As paredes são lodo apainelado de telemóveis, fios retorcidos, ouvidos, ouvidos, ouvidos.
Ali não há gente, há ratos de todos os feitios e cores, ratos reles, repelentes, ratos que grunhem, espreitam, delatam, confundem, ratos em caros fatos com os ouvidos peludos a escutar na sombra os guinchos privados da rataria do lado. Nada há publicado sobre os direitos fundamentais do rato, mas creio que, quanto mais não seja porque se trata de um animal vivo, terá pelo menos o direito à sua privacidade e essa é constantemente violada pelos peritos em devassa, em torpeza, em intriga.
Há cicuta nos doces, nos salgadinhos, nos blinis besuntados de caviar. Não se sabe quem envenena quem.

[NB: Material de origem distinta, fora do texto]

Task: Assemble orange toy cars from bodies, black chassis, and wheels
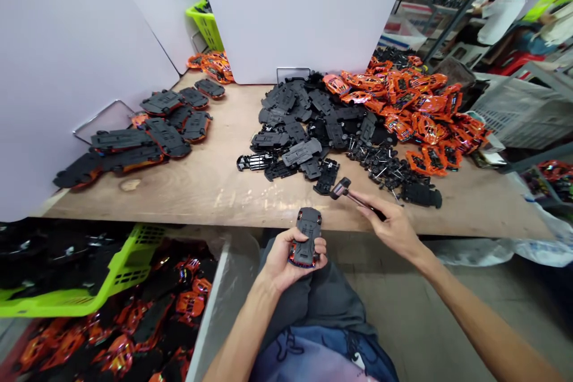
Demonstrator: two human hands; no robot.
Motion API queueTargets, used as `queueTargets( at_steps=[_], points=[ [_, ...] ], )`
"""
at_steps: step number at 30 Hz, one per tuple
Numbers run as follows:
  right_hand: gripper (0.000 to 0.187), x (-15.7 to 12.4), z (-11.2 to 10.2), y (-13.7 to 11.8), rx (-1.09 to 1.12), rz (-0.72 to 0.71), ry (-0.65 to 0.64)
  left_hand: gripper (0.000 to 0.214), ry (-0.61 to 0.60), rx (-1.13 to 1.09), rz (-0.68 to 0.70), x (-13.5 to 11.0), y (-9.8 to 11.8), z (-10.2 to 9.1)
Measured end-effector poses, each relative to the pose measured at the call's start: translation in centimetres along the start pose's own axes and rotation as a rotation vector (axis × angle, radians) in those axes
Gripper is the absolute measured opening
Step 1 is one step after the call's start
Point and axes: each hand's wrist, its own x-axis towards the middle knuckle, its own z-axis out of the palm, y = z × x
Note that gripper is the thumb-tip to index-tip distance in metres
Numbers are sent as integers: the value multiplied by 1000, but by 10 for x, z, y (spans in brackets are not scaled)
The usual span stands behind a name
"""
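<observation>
My left hand point(286, 256) is closed round a toy car point(308, 230), its dark underside facing up, just off the table's front edge. A small hammer point(342, 188) with a dark head is in my right hand point(394, 224), fingers wrapped on the handle. The hammer head is up and to the right of the car, apart from it. Behind it lie a heap of black car bases point(302, 152) and a pile of black wheel axles point(380, 164). Orange car bodies point(430, 104) are heaped at the right.
Several assembled cars point(168, 137) lie upside down at the table's left. Below left are a green basket point(107, 289) of black parts and a bin of orange cars point(119, 355). White panels point(308, 12) stand behind the table point(215, 197). A person point(501, 18) sits at the far right.
</observation>
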Motion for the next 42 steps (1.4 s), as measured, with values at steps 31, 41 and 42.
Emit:
queueTargets(
  at_steps=[31,41,42],
  points=[
    [20,10,81,-25,477,-60,217,28,208,1657,980,6,43,14],
    [25,1,54,-59,344,-173,215,42,290,1583,913,-1,26,22],
    [30,-1,51,-63,322,-193,196,41,291,1613,935,-2,24,22]
  ],
)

Não interessa se o rato a abater é apenas um camundongo que ali passa, ou um ratão pulguento portador de pestes.
A sarjeta é sem regras e a lei fica na linha do meridiano entre a braguilha e o bolso de cada criatura sinistra que ali habita.
No tecto há um bueiro solto e dali espreita-se um céu redondo pejado de microfones e satélites que fazem das ratazanas pontos confusos que não são estrelas. Contorcem-se escutadores e escutados, encornadores e encornados em números cada vez menos finitos. Há circo na sarjeta, baloiça-se a loucura num trapézio imparável, a corrupção engole notas a arder. Os espectadores (forçados a assistir e a pagar o show) aplaudem, apupam, alguns vomitam a torpeza insuportável que, com soberba, se rebola na arena.
Inocência e decência trocadas por cheques, viagens, tijolos, telhas, sacas de cimento, mão-de-obra explorada a indigentes.
Está cheia a sarjeta. Ratazanas. Ratazanas malditas, ratinhos à espera de migalhas, hamsters rosadinhos a ver o que é que isto vai dar e um cortejo infindável de bajuladores, doutores, embaixadores, locutores, encantadores todos de serpes alucinadas.
Alguns espectadores ensurdecem, outros morrem, como aconteceu hoje na berma do frio polar que lá no fundo não se sente.